**TASK ITEM**
Retype the opening lines of the listing below, ending with the line that contains "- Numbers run", and leave out any pictures.

**AVAILABLE DATA**
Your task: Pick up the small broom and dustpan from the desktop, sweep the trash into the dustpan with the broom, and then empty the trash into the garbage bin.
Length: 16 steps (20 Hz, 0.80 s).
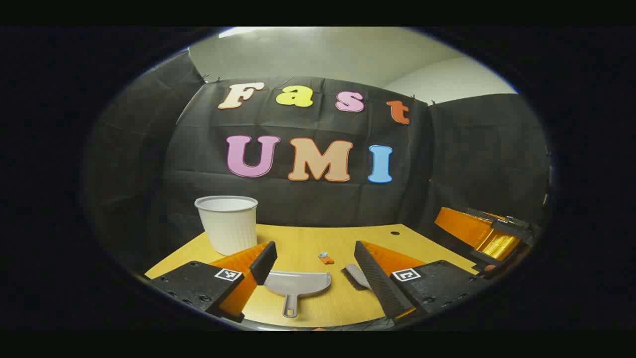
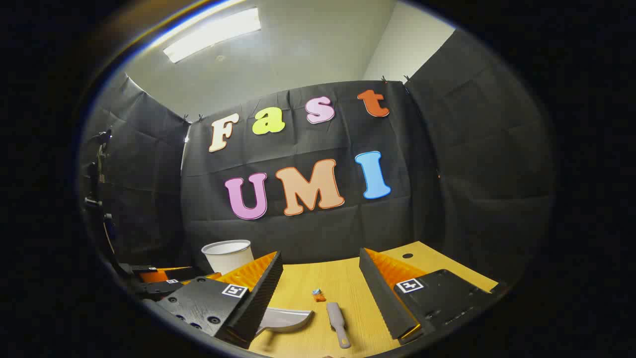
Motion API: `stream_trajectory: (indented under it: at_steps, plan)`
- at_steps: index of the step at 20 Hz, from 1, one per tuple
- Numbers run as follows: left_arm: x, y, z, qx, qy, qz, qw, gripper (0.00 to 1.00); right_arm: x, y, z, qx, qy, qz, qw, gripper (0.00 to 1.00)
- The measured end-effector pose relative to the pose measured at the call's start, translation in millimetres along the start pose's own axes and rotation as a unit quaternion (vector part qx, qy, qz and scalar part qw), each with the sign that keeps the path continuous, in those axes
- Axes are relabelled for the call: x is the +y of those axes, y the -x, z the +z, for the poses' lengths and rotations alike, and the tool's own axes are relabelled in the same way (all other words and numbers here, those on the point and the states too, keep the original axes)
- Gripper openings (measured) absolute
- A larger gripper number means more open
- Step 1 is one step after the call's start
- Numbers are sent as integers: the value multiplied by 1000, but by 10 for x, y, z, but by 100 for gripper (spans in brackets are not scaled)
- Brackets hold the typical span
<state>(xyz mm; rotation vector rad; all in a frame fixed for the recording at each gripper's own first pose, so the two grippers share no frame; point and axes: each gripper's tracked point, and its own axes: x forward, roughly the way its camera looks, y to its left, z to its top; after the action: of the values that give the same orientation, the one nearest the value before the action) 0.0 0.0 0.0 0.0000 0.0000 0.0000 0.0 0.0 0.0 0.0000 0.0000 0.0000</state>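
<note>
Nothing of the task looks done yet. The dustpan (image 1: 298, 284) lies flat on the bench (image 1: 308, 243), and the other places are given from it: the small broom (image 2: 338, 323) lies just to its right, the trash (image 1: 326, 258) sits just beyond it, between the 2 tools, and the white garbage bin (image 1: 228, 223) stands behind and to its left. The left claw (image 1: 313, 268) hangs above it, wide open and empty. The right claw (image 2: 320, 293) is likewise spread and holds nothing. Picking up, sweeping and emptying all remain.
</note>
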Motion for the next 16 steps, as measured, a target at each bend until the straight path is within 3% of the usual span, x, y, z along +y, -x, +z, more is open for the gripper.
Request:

**RESPONSE FOR THIS EXERCISE**
Your task: Pick up the small broom and dustpan from the desktop, sweep the trash into the dustpan with the broom, and then empty the trash into the garbage bin.
Length: 16 steps (20 Hz, 0.80 s).
Motion API: `stream_trajectory: (indented under it: at_steps, plan)`
- at_steps: index of the step at 20 Hz, from 1, one per tuple
- Numbers run as follows: left_arm: x, y, z, qx, qy, qz, qw, gripper (0.00 to 1.00); right_arm: x, y, z, qx, qy, qz, qw, gripper (0.00 to 1.00)

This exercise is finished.